◆ **WHAT IS NEEDED**: Answer with one number: the count of lines in this material that hold the word "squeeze".
[MATERIAL TO PROCESS Boundary: Start]
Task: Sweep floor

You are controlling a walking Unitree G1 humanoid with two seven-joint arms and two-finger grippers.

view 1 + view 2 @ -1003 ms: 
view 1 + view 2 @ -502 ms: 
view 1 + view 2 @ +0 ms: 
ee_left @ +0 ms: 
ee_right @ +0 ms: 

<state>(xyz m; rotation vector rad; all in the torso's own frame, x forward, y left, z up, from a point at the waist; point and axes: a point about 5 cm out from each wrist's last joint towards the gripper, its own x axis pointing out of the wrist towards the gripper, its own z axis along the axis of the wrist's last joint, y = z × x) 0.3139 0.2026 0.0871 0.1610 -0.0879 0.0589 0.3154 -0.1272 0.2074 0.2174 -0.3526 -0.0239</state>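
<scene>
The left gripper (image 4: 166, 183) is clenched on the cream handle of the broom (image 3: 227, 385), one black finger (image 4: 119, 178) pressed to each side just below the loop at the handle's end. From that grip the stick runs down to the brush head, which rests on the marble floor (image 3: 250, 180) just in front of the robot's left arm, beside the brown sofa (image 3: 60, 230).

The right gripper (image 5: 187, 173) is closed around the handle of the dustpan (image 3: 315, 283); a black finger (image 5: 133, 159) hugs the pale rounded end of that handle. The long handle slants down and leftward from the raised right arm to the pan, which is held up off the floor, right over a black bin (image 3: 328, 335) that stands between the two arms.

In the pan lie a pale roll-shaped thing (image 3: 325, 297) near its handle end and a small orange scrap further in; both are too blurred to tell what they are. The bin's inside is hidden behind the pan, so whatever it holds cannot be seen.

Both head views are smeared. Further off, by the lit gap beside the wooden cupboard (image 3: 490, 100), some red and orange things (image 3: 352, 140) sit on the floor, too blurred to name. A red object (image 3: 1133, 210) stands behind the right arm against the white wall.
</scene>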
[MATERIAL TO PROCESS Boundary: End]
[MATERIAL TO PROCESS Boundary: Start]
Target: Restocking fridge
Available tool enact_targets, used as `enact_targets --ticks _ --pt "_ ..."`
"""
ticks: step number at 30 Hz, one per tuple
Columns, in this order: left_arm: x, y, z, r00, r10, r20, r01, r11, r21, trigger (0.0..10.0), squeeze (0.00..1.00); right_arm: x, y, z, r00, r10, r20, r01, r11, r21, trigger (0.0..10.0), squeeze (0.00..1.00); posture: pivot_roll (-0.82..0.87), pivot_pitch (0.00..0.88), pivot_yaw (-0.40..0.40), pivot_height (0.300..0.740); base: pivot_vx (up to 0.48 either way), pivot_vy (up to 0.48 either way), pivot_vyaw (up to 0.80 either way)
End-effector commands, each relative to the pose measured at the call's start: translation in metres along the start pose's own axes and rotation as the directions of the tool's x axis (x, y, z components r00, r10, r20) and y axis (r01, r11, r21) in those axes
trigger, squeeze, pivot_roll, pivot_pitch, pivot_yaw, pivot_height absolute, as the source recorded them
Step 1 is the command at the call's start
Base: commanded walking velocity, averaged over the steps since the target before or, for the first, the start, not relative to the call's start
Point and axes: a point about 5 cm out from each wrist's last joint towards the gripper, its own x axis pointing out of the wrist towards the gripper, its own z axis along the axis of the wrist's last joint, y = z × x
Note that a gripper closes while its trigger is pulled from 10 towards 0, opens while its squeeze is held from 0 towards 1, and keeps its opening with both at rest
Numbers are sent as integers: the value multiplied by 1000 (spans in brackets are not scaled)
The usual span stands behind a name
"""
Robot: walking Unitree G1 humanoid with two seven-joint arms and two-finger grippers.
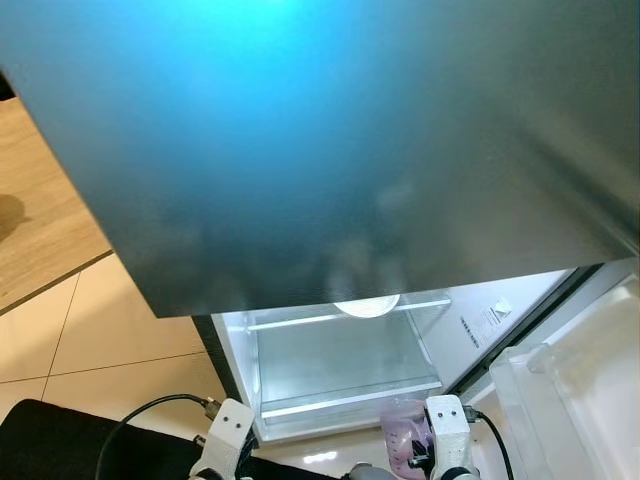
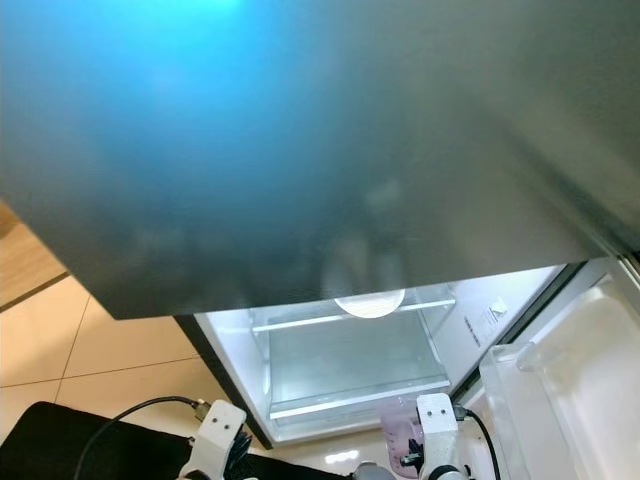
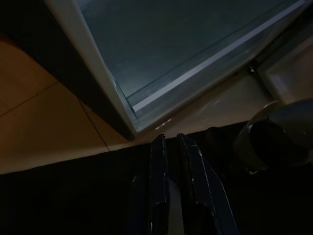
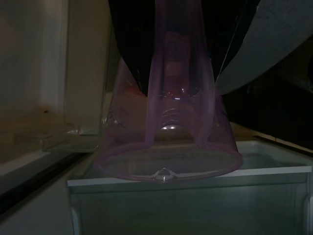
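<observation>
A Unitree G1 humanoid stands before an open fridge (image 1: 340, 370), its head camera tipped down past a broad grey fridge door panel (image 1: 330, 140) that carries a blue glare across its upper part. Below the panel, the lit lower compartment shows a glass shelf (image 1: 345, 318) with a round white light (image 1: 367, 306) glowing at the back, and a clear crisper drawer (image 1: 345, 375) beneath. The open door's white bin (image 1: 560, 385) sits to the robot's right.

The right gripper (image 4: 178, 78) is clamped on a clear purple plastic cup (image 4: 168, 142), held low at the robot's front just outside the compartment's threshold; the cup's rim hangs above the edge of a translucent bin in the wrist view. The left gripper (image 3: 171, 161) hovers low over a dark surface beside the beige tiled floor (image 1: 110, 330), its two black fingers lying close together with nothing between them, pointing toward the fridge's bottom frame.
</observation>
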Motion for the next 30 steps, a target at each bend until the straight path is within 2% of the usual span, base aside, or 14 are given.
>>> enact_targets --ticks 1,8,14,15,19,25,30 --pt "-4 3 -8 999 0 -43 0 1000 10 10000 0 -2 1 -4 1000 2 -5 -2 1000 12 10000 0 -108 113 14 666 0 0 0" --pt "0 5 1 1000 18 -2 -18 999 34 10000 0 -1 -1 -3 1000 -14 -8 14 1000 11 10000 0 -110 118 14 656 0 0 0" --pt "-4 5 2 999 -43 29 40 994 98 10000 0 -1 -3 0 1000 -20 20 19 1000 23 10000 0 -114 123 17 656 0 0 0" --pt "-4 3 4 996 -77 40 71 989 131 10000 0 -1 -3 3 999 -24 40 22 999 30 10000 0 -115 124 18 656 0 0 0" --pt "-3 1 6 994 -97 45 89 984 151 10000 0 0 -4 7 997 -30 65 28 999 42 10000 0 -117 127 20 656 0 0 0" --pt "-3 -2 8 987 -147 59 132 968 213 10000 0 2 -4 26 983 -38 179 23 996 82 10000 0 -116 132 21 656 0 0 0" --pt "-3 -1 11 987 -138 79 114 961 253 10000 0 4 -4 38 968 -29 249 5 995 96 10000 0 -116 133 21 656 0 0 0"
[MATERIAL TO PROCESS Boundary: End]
◆ **RESULT FOR THIS EXERCISE**: 3